Of this grouping of Emerging nations (China, India, Indonesia, Mexico, Vietnam) the average PMI values for October were 51.1, higher than the 48.5 average of the Developed nations group. This is a reflection that with the exception of now India and China, emerging nations are still being impacted in some way by the ongoing COVID-19 disruption. In proper context, the average of this category was 39.6 in Q2.
As noted in our ongoing highlights of reported global supply chain activity, their will likely be viewpoints or estimates as to whether since the low point of April of this year, whether a sustained “V” recovery tract will maintain itself thru the end of this year. As noted in our opening comments, the test will be what occurs in Q4 and especially whether infection rates related to the pandemic can be better controlled.
In our commentary reflecting on Q3 PMI data, we opined that momentum seemed to be driven from renewed demand for consumer-focused goods within specific regions.
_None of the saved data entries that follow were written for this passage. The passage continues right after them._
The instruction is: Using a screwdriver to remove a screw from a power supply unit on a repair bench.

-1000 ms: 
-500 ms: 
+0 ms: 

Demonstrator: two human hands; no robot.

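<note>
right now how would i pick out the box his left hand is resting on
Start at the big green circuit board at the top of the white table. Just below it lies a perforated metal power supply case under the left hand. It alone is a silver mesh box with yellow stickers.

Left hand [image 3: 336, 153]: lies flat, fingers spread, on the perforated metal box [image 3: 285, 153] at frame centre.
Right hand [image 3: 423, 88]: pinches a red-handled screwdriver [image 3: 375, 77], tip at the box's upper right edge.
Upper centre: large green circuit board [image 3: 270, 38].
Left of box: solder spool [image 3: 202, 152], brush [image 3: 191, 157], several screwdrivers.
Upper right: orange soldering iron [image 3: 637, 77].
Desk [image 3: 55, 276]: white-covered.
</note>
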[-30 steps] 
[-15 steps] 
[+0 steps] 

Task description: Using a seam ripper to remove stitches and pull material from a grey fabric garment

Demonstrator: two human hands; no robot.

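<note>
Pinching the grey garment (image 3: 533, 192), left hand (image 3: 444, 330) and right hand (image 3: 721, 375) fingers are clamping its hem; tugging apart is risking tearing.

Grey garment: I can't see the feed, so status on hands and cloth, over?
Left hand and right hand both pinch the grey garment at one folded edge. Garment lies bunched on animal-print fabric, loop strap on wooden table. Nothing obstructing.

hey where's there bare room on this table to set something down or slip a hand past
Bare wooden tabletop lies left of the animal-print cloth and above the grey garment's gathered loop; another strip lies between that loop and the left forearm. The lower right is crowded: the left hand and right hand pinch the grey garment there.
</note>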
The October data points to added momentum now being reflected in intermediate and some investment goods, with consumer goods activity waning.
For multi-industry supply chain management, procurement and logistics teams the two takeaways remain consistent:
The first is that collective efforts in responding to this unprecedented disruption are showing results. Give yourselves a continued tip-of-the-hat for your efforts and dedication. However, infection rates are again rising and Q4 will present a significant amount of logistical and order fulfillment challenges. Inventory management is key.
The second remains caution and staying strong to the inevitable trials that remain. Until various vaccine development efforts are deemed successful and global populations are administered the vaccine, uncertainty has to be the approach.
In that context, the single, most significant new product global effort will be how vaccine production and distribution organization’s successfully accomplish vaccine delivery in the months to come. That will be remain the ultimate and sole determinant of sustained global supply chain activity response.